In contrast to the prevalent secular advice to young men and women, Biblical parameters for couples’ relationships are based on each individual having a “servant’s heart” modeled after Jesus, who — even though He was the Son of God — took on the very nature of a servant. Philippians 2:5-8 states: “In your relationships with one another, have the same mindset as Christ Jesus: Who, being in very nature God, did not consider equality with God something to be used to his own advantage; rather he made himself nothing by taking the very nature of a servant, being made in human likeness. And being found in appearance as a man, he humbled himself by becoming obedient to death-even death on a cross!”

As a young Christian woman, I don’t understand critics attacking Tim Tebow, or anyone else for that matter, and calling them “profane” when they talk about wanting to have a “servant’s heart.” Being a “servant,” in the Biblical sense, isn’t a bad thing; it’s actually what Christians should strive to be. Jesus came to serve; that was His purpose in coming to earth as a mere human. As believers, we, too, are told to serve. When I finally meet the man God created for me, I don’t want him to be focused on himself and what he wants; I don’t know anyone who’s looking for someone who’s self-centered and oblivious to the needs of others. Relationships soon wither under selfish and self-centered attitudes and behavior.
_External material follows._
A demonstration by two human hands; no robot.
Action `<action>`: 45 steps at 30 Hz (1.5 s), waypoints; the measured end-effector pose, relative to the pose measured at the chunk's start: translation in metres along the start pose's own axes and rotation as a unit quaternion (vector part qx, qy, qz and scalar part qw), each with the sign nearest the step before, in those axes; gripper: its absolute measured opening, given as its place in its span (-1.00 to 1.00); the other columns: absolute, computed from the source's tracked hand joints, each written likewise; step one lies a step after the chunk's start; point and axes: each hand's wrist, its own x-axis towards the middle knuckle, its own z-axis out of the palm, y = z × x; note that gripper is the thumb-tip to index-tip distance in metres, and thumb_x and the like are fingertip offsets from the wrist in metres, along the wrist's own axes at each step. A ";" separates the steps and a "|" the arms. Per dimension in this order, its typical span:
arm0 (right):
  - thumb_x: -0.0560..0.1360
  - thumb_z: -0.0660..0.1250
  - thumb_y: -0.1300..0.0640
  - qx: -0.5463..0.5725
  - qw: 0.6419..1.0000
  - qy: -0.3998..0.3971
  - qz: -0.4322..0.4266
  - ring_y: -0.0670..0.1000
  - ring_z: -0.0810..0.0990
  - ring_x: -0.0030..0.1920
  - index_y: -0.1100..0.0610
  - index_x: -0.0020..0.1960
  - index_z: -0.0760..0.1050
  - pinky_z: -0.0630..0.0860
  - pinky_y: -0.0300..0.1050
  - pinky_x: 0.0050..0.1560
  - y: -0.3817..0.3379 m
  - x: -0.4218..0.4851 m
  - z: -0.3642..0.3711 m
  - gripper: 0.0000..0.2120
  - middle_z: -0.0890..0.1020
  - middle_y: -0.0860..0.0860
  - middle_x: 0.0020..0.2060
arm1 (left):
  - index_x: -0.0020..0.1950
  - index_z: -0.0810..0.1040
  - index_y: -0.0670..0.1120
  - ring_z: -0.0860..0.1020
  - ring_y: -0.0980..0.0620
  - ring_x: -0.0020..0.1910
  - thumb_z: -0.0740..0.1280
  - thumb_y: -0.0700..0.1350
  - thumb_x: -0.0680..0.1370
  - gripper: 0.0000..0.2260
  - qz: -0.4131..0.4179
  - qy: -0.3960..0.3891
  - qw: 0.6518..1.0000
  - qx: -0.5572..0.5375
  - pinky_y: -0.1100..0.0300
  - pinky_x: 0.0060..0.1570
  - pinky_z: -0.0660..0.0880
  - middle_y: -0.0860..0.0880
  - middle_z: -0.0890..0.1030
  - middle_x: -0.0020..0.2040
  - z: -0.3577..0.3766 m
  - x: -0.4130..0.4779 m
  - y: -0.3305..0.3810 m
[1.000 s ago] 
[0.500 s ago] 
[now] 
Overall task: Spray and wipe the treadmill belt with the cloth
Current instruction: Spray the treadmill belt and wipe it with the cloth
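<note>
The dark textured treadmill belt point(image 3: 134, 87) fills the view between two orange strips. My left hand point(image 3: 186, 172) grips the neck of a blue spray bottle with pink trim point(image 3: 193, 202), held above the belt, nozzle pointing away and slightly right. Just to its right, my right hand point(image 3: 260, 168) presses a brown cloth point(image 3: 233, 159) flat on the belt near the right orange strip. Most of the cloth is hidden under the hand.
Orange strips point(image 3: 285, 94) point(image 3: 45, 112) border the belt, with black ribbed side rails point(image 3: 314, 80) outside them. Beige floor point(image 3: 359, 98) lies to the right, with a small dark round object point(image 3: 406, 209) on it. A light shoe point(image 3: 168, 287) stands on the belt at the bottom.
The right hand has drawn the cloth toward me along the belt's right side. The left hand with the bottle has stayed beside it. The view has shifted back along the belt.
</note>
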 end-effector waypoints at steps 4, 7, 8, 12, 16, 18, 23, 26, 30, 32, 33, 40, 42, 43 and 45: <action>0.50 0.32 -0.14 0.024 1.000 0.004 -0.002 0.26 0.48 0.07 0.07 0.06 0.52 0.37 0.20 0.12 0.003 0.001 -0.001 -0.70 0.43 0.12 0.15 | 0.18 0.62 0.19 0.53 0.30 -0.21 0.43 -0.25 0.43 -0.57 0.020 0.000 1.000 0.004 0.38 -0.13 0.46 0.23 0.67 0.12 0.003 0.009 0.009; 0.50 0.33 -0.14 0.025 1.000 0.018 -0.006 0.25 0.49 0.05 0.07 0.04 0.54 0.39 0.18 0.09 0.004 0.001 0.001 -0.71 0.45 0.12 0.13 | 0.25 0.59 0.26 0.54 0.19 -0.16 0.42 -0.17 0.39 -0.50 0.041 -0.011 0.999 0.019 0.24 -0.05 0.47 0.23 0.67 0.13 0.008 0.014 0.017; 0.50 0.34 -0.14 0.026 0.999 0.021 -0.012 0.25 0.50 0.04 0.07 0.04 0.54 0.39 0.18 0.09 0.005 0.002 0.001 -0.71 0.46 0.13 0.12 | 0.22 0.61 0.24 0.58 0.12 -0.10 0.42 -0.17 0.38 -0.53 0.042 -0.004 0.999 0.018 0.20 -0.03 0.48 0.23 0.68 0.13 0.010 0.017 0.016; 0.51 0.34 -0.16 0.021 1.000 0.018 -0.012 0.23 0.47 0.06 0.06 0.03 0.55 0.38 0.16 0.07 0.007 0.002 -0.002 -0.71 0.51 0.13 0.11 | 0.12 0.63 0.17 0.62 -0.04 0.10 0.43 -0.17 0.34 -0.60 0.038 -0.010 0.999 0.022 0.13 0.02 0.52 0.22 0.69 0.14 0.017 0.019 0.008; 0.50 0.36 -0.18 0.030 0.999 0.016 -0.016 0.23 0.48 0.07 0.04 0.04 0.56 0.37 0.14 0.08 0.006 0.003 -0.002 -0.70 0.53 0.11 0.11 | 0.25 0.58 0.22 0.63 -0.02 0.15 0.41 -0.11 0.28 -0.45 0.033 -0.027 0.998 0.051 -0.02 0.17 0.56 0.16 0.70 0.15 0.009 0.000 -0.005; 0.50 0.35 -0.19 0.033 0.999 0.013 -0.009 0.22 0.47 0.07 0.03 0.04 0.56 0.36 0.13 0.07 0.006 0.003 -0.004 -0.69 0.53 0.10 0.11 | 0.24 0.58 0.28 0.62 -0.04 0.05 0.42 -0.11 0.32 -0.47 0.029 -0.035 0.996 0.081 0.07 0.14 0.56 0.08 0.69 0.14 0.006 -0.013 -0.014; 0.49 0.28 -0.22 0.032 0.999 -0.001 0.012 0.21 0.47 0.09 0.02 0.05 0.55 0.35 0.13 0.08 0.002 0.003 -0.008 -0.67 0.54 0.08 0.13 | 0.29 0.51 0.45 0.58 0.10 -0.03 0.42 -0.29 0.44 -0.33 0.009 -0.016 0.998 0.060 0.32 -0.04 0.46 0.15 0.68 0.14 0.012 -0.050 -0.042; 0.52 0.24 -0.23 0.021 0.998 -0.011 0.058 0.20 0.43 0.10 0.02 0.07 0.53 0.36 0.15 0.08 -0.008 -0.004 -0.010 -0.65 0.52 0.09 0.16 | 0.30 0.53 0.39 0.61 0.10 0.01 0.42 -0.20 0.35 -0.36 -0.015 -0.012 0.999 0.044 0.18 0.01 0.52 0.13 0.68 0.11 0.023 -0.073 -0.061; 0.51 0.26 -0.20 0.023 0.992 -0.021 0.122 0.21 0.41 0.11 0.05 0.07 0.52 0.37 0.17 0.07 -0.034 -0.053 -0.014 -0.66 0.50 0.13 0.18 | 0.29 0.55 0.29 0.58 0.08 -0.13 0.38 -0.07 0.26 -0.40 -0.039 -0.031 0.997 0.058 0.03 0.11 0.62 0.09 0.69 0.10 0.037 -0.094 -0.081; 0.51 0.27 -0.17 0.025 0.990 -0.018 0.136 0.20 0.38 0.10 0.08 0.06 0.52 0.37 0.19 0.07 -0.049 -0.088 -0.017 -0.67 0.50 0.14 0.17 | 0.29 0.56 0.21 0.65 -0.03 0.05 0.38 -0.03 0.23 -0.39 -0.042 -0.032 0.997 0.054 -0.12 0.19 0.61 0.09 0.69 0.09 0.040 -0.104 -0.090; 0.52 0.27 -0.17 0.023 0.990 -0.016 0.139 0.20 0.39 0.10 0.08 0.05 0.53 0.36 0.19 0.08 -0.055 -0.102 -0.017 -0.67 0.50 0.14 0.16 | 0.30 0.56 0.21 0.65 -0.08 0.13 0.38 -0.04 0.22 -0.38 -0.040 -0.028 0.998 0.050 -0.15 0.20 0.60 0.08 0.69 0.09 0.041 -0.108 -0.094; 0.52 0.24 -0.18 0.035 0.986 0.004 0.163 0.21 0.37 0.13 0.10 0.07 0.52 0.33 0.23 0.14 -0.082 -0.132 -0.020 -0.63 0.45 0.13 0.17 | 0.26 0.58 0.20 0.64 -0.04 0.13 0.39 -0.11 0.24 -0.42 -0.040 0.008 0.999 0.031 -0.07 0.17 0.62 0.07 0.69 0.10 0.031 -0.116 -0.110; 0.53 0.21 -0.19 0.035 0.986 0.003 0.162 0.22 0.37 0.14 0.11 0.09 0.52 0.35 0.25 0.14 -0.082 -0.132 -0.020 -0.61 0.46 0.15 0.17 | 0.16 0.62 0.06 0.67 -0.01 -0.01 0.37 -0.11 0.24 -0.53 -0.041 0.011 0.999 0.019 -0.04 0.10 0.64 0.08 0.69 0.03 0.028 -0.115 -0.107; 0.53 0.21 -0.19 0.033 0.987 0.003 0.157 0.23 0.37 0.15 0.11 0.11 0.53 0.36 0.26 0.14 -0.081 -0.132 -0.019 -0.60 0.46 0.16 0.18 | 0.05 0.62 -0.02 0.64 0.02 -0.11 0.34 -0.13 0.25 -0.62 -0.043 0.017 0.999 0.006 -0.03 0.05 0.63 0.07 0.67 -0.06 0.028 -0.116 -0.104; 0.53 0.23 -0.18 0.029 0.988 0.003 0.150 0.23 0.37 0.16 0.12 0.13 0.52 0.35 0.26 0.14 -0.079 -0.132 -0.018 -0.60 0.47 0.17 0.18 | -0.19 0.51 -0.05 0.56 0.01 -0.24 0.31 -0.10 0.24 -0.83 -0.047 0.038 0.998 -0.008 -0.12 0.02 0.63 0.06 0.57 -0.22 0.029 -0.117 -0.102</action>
Jesus washed the feet of His disciples. He healed the sick and brought the dead to life. He calmed the seas and cast demons from the oppressed. Jesus was whipped, spit on and crucified. Even though Jesus was fully God, we too often forget that He was also fully human. He got tired; He got hungry and thirsty; He also felt pain, but He never stopped serving.

Each of us is blessed with various talents. 1 Peter 4:10-11 says “As each has received a gift, use it to serve one another, as good stewards of God’s varied grace: whoever speaks, as one who speaks oracles of God; whoever serves, as one who serves by the strength that God supplies-in order that in everything God may be glorified through Jesus Christ. To him belong glory and dominion forever and ever. Amen.” This is a command, not just a suggestion. And, it’s not just for women. This is what God requires from us all. Serving is how we love others through our actions.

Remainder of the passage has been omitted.